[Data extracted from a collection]
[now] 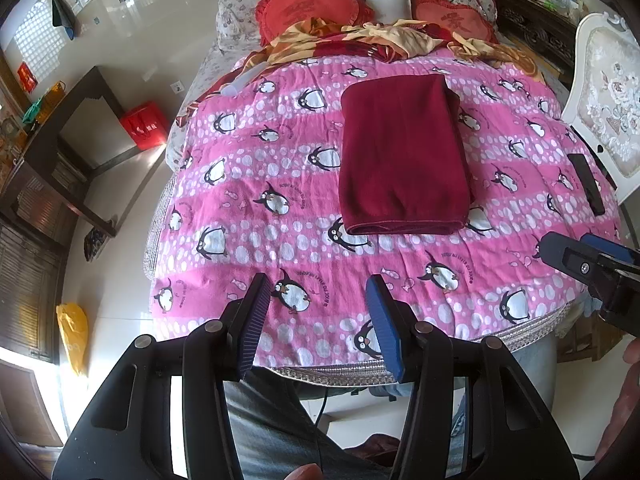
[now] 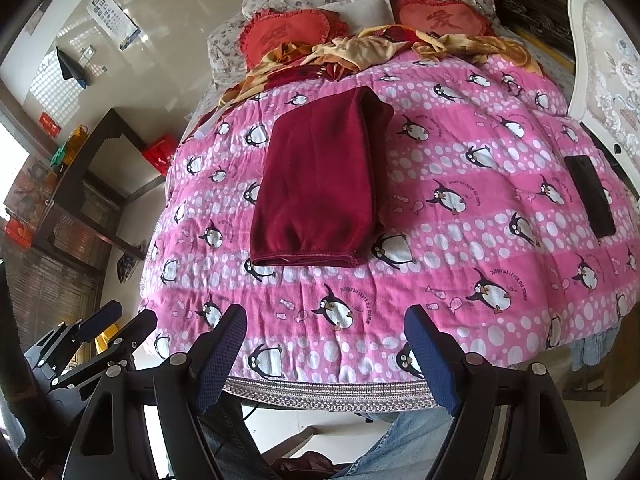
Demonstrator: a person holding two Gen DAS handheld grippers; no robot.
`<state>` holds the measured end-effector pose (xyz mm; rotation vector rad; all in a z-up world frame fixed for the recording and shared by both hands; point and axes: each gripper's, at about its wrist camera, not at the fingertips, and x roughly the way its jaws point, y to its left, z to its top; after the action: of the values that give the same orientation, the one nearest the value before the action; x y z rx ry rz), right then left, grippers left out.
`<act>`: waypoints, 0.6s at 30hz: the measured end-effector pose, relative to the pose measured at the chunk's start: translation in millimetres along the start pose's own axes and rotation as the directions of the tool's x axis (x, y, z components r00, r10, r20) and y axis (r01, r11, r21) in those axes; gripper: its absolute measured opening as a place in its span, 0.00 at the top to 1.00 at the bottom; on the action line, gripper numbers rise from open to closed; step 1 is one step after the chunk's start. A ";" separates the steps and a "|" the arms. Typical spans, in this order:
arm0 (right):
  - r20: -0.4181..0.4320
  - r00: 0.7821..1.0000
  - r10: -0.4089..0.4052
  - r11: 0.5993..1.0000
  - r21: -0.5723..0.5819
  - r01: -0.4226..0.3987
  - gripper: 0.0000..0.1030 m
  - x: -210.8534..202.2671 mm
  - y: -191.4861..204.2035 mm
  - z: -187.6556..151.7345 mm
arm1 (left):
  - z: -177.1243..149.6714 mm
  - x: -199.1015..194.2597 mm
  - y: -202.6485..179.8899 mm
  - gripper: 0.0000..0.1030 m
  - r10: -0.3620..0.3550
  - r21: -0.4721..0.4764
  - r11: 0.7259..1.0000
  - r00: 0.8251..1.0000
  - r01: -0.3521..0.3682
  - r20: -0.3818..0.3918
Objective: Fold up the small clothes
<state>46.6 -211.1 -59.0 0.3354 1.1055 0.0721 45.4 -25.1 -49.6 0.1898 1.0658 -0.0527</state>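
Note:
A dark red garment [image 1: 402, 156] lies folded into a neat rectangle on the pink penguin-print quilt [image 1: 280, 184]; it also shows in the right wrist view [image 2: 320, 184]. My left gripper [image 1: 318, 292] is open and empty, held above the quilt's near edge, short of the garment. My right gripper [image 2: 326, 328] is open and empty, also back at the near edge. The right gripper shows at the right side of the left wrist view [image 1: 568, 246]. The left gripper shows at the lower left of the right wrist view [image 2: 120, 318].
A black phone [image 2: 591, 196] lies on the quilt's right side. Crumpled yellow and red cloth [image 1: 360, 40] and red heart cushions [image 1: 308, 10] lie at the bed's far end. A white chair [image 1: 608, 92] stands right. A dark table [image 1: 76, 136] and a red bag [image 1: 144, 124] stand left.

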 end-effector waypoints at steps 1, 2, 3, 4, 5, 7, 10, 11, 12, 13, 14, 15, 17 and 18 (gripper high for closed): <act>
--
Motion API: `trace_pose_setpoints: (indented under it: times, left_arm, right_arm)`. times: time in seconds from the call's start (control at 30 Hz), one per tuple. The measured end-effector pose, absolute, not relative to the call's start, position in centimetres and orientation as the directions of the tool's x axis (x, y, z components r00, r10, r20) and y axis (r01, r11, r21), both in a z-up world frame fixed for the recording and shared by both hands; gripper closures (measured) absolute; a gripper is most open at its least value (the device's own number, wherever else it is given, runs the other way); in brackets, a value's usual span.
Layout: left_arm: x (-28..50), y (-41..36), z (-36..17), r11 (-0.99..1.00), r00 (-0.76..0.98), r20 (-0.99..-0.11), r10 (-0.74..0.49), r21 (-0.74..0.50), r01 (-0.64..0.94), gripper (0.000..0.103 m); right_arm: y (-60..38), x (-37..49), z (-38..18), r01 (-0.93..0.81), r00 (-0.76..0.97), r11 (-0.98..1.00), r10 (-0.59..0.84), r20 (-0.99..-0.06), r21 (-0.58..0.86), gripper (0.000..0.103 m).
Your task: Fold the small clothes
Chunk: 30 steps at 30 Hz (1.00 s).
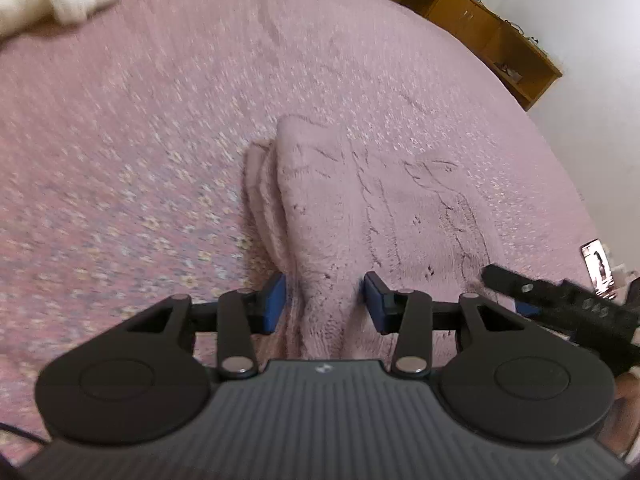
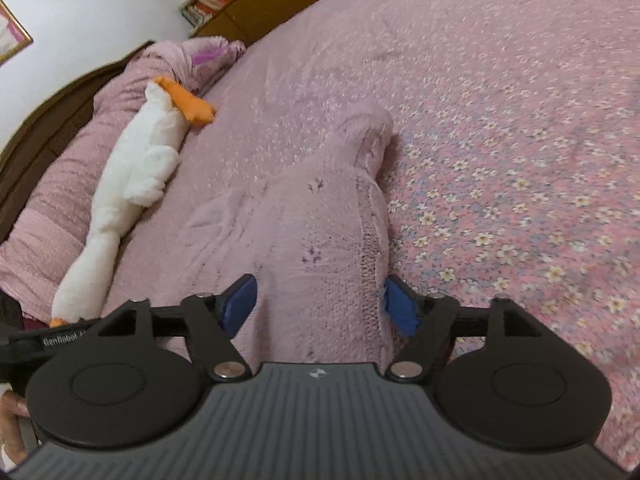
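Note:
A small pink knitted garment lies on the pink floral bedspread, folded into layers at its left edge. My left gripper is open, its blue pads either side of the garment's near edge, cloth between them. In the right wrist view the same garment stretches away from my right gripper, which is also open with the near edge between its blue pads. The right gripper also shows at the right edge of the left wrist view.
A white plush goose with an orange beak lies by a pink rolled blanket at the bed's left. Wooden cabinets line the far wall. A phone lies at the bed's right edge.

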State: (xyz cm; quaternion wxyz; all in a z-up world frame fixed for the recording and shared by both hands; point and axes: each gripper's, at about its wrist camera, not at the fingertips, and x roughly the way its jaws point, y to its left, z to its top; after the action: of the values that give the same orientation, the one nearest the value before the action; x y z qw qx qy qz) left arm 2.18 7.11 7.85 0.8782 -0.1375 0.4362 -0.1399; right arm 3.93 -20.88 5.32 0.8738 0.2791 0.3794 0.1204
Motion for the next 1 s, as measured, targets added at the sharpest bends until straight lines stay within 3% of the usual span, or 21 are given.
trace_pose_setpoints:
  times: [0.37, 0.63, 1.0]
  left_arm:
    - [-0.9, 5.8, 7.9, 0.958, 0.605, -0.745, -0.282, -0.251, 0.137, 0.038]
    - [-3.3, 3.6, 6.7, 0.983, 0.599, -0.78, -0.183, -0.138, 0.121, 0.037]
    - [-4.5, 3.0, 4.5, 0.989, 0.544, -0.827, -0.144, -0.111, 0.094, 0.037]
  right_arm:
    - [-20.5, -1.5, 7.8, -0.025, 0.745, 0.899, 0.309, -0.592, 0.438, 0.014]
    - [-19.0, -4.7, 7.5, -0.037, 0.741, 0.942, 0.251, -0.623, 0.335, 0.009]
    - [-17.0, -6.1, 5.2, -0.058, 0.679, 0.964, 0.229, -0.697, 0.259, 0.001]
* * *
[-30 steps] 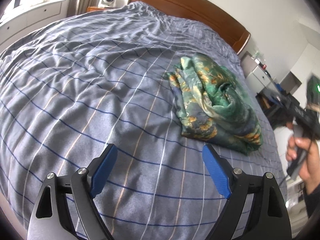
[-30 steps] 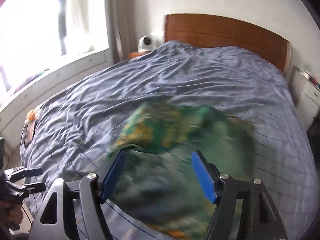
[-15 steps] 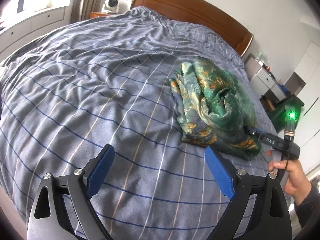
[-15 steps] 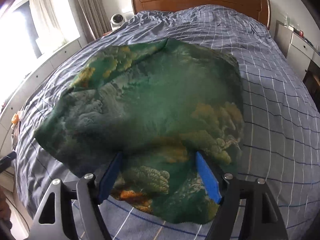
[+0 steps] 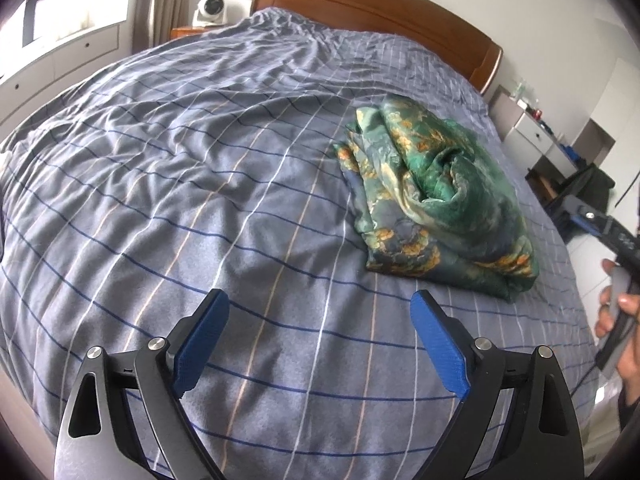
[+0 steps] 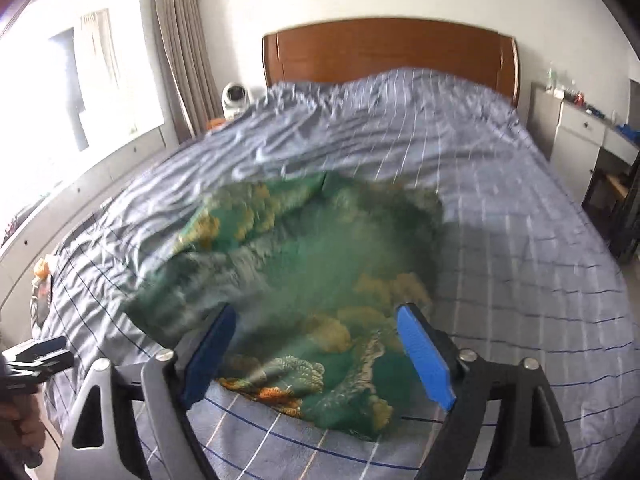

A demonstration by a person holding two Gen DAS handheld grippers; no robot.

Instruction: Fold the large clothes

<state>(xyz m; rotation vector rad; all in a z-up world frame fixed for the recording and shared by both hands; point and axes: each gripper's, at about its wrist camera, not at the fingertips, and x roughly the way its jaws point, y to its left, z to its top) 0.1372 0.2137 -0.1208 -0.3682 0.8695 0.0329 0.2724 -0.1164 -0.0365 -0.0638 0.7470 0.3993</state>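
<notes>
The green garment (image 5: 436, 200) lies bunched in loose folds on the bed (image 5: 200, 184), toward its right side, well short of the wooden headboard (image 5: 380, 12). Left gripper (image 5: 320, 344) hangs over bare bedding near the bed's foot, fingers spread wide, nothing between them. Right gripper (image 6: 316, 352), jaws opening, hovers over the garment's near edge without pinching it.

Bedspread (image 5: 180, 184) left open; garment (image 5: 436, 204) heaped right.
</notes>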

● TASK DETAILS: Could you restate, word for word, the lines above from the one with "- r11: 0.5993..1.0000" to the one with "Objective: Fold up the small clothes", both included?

● SOLUTION:
  - r11: 0.5993..1.0000
  - r21: -0.5723..0.5819
  - r01: -0.4226..0.3987
  - gripper: 0.0000..0.1030 m
  - x: -210.8534..202.2671 mm
  - y: -191.4861..204.2035 mm
  - z: -187.6556..151.7345 mm
arm1 (left):
  - z: -177.1243..149.6714 mm
  - x: -199.1015..194.2597 mm
  - y: -202.6485..179.8899 mm
  - gripper: 0.0000..0.1030 m
  - r10: -0.3620..0.3550
  - r21: -0.4721..0.4764
  - r11: 0.7259..1.0000
  - r00: 0.8251..1.0000
  - r01: -0.3521..0.3682
  - r20: -0.3818..0.3918
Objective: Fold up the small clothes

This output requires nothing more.